* YOUR OBJECTIVE:
In the entries below, find the line with "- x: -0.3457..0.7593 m" and the line with "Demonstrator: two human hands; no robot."; give again those lines and every line between them, exactly.

* RECORDS FOR PROCESSING:
========
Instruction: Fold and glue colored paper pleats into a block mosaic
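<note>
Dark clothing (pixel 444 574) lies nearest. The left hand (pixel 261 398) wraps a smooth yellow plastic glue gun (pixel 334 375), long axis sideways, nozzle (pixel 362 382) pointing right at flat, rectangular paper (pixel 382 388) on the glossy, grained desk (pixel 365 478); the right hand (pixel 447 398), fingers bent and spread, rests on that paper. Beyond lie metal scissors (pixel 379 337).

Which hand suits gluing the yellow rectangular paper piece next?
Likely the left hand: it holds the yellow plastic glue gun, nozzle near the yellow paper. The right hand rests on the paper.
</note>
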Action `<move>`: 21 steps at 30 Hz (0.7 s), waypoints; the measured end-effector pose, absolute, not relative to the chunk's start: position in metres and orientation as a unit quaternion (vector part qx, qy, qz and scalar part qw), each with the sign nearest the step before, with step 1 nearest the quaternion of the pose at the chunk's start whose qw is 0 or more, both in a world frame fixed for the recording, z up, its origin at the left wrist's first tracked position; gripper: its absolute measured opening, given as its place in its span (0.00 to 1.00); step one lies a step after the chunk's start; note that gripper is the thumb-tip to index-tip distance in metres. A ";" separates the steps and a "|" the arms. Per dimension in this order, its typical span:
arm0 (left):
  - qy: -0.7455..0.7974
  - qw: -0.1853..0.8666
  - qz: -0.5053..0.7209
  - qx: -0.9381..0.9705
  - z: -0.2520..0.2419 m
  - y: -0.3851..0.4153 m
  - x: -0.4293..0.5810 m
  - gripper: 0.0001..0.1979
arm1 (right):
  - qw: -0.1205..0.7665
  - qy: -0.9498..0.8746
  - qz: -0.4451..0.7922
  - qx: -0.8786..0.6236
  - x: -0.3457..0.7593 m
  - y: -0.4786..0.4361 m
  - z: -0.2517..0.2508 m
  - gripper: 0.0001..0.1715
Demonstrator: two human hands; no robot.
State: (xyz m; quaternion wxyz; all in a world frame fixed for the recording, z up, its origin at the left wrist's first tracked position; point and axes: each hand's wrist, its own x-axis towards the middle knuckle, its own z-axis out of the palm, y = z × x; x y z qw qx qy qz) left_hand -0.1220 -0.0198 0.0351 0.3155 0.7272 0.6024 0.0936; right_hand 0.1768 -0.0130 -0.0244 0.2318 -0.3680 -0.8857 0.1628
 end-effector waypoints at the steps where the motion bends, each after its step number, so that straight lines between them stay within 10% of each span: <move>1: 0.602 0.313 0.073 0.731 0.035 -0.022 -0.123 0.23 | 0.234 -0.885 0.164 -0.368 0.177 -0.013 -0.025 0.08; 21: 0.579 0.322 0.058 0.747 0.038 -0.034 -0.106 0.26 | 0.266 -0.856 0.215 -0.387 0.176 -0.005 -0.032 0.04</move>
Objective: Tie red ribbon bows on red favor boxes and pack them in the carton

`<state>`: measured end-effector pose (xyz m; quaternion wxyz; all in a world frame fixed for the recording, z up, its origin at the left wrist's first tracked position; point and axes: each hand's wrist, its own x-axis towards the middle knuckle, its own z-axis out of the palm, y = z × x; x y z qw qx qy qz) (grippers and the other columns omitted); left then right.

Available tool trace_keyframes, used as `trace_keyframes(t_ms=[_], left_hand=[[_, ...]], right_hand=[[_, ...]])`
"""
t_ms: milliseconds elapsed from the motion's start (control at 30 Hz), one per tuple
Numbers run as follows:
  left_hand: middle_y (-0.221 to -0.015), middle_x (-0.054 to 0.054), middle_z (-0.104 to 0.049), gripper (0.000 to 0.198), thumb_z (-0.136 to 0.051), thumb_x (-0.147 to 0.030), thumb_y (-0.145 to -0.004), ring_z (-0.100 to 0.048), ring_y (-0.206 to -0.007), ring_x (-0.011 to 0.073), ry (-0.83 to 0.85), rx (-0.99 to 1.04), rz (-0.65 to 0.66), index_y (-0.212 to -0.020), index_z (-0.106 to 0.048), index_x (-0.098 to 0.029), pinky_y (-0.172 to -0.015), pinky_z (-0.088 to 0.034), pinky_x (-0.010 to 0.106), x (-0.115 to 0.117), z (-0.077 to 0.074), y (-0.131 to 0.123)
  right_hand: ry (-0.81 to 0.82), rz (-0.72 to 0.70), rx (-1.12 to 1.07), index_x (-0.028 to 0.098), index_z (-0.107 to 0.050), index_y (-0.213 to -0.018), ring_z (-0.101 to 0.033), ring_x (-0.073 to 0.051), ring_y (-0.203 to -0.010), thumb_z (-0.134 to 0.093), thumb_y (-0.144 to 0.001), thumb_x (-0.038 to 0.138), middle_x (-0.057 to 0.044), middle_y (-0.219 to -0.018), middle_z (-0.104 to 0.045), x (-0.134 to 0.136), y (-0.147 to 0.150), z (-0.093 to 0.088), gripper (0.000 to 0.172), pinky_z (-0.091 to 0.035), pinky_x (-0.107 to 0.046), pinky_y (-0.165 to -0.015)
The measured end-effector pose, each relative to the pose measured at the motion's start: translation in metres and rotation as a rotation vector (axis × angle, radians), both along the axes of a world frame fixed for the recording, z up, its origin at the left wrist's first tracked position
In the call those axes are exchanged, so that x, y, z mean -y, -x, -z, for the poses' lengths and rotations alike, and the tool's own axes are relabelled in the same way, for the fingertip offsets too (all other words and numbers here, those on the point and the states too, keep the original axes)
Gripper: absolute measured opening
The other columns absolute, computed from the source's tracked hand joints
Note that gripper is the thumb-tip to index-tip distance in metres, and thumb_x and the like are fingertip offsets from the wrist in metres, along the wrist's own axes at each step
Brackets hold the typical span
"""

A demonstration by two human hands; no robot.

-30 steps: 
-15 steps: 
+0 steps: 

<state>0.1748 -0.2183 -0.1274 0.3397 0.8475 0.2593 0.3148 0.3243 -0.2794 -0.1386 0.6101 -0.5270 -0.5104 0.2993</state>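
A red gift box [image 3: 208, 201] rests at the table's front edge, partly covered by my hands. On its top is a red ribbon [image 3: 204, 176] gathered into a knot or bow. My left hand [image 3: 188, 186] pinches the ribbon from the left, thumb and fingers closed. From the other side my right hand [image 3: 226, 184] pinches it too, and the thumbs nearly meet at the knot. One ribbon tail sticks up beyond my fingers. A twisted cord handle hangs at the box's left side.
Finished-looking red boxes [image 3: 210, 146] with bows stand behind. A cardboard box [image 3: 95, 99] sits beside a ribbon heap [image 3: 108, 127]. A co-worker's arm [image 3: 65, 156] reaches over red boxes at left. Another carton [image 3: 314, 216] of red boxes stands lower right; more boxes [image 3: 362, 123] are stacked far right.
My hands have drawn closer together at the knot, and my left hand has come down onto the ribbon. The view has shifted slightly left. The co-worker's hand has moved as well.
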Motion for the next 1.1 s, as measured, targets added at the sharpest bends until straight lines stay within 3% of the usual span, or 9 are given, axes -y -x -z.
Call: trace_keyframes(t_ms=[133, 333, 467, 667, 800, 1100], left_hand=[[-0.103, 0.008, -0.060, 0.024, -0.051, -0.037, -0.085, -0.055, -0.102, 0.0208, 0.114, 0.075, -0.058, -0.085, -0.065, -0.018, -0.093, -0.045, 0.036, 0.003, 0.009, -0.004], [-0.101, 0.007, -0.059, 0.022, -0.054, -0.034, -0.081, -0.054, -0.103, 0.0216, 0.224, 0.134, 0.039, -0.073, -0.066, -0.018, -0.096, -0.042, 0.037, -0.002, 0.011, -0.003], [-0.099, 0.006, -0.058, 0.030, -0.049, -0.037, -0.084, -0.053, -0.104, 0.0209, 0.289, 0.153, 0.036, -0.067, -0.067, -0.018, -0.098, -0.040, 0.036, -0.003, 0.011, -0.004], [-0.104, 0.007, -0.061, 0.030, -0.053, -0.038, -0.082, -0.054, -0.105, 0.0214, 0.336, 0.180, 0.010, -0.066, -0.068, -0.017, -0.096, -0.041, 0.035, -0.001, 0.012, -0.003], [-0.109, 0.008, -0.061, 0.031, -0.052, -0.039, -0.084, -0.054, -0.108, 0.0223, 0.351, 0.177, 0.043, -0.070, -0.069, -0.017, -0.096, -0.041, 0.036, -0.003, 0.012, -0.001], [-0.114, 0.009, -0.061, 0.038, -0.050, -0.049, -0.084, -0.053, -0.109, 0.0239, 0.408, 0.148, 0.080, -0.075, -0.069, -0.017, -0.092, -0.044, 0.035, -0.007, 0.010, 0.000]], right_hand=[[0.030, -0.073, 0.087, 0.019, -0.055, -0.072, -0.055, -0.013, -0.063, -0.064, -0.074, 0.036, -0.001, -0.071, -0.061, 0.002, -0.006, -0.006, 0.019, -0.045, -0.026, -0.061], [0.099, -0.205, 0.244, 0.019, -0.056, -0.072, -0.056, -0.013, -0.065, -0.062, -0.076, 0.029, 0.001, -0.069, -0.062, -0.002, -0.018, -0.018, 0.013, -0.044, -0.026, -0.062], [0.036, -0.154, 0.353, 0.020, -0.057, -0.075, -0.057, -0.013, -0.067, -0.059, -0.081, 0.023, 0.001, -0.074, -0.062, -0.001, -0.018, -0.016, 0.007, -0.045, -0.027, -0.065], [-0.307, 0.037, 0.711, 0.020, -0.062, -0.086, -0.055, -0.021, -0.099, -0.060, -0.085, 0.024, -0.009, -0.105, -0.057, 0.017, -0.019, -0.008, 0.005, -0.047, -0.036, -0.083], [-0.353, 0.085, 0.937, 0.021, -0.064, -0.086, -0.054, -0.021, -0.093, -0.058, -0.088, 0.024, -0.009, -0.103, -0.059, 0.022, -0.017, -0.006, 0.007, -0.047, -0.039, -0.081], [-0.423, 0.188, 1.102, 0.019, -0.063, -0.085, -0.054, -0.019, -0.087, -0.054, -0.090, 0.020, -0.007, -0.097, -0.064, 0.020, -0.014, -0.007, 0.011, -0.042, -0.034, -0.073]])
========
* RESPONSE BOX:
  - x: -0.3457..0.7593 m
  - y: -0.4786..0.4361 m
  - z: -0.2517..0.2508 m
  - gripper: 0.0001..0.1715
Demonstrator: two human hands; no robot.

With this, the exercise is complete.